Sumamos un par de rondas, hablamos de inversiones, viajes, la fiesta de la semana pasada en Capri, de la que todos recordábamos solo fragmentos y del nuevo club que planeaban abrir en Dubai. Un ambiente cómodo, superficial… justo como me gustaba.
Fue entonces cuando ella apareció.
Cabello negro como tinta, vestido ajustado que gritaba sé lo que tengo, y una seguridad demasiado ensayada, caminó hacia mí con la determinación de quien ya decidió que va a ganar.
—Buena noche —dijo con voz suave, apoyando su mano en mi hombro como si ya me conociera—. Eres Alessandro Falconi, ¿verdad?
Sonreí con esa arrogancia que tanto detestan… y que, por razones que nunca entenderé, tanto atrae.
—Depende —respondí sin quitar los ojos de ella—. ¿Planeas demandarme, seducirme o pedirme un favor?
Ella soltó una risa baja, estudiada, claramente acostumbrada a este tipo de juego.
—Solo quería darte compañía te veía un poco… solo.

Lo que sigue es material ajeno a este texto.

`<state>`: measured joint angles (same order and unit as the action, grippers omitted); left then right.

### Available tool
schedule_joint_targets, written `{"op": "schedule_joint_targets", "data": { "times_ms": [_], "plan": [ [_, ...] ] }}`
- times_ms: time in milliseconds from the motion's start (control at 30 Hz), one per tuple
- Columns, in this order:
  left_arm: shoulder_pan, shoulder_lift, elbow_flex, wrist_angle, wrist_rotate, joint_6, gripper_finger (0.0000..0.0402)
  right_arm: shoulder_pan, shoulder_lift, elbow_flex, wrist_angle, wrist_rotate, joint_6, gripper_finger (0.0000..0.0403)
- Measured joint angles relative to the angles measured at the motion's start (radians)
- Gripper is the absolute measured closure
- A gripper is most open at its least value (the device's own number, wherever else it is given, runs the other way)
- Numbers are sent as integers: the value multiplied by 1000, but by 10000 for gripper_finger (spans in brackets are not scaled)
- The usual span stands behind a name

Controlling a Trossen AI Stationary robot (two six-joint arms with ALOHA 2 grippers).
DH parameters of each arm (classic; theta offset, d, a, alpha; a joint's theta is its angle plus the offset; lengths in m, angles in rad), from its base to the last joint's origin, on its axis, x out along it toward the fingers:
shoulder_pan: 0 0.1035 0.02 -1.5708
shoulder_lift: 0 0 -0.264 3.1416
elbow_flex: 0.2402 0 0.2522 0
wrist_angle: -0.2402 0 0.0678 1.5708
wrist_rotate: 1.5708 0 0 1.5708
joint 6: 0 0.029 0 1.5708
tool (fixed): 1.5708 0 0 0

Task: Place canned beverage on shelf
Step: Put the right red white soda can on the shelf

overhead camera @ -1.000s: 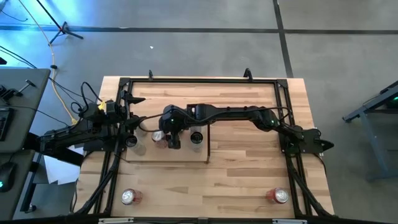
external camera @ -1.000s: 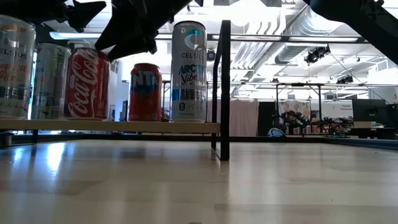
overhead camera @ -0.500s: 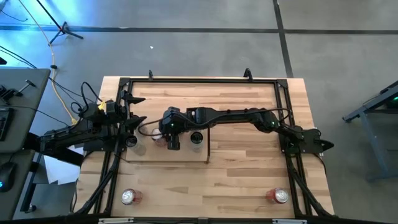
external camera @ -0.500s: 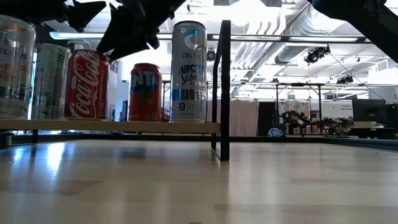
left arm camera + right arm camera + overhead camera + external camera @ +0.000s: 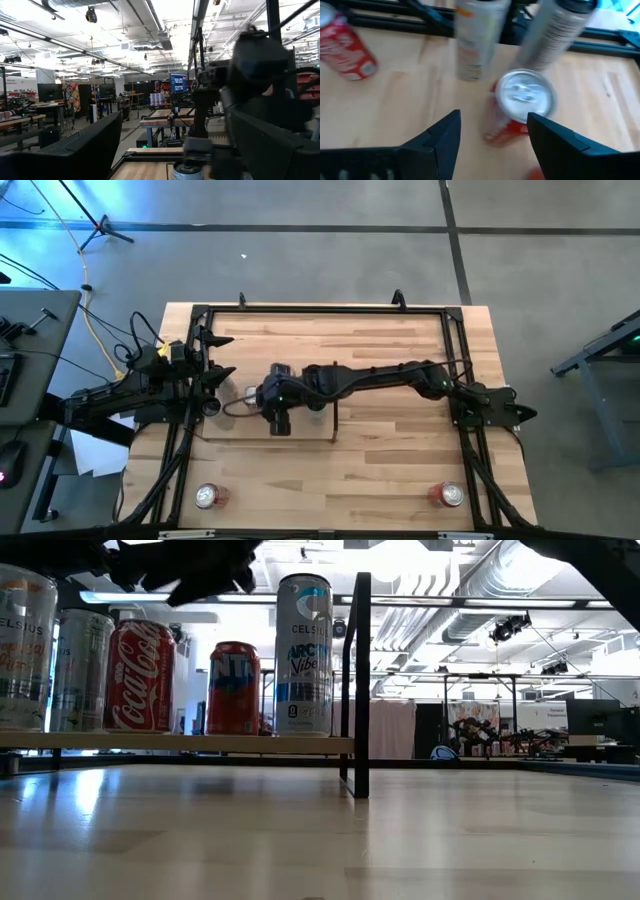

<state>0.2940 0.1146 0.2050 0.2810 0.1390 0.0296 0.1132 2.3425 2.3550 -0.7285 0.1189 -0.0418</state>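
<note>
Five cans stand on the shelf (image 5: 180,743), all on the side of its dark upright strip (image 5: 361,680) away from the bare worktop (image 5: 400,830). The Coca-Cola can (image 5: 140,675) rests upright between a silver can (image 5: 82,670) and a red can (image 5: 234,687); nearest the strip is a tall Celsius can (image 5: 304,653). The right pincer (image 5: 492,132) hangs above the Coca-Cola can, fingers apart, holding nothing. The left pincer (image 5: 212,375), wide open and empty, waits at the shelf end opposite the strip.
</note>
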Motion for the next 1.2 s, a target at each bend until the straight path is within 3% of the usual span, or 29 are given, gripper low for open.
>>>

—Créeme —bebí un sorbo de whisky sin apartar la mirada—, la soledad nunca ha sido un problema para mí, pero… puedo hacer excepciones.
Sentí la mirada de mis amigos, divertidos.
Ella se inclinó más cerca, con un perfume caro que reconocí: edición limitada, difícil de conseguir.
—¿Puedo sentarme?
—Puedes hacer lo que quieras —le dije, dejando espacio junto a mí—. Mientras no creas que voy a prometerte algo que no pienso cumplir.
—No vine por promesas —contestó mordiéndose el labio de forma demasiado calculada—. Vine por… diversión.
Toqué su mentón suavemente para levantarle la cara, examinándola como quien evalúa un vino antes de probarlo.
—Entonces estás sentada en el lugar correcto.
Luca murmuró algo como “qué sorpresa… el rey volvió al juego”, y Enzo solo negó con una sonrisa sabiendo perfectamente cómo terminaría la noche.
Porque sí, podía ser arrogante, frío, distante…
pero cuando se trataba de mujeres hermosas y dispuestas a jugar el mismo juego, yo nunca decía que no.
Nunca.
La noche era joven y yo también, está avanzó como tantas otras en mi vida: conversación ligera, miradas que decían más que las palabras, y una mujer hermosa tomada de mi brazo como si ya hubiera ganado algo.
No estaba ebrio apenas tres tragos, lo suficiente para soltar la tensión del día, no para nublar mis sentidos.
Siempre me jacté de tener control de mi vida, de mis decisiones, de la noche.
—¿Vamos a tu lugar? —preguntó ella, recorriendo mi brazo con sus dedos como si ya estuviera marcando territorio.
—Esa era la idea —respondí con esa seguridad que siempre llevo puesta.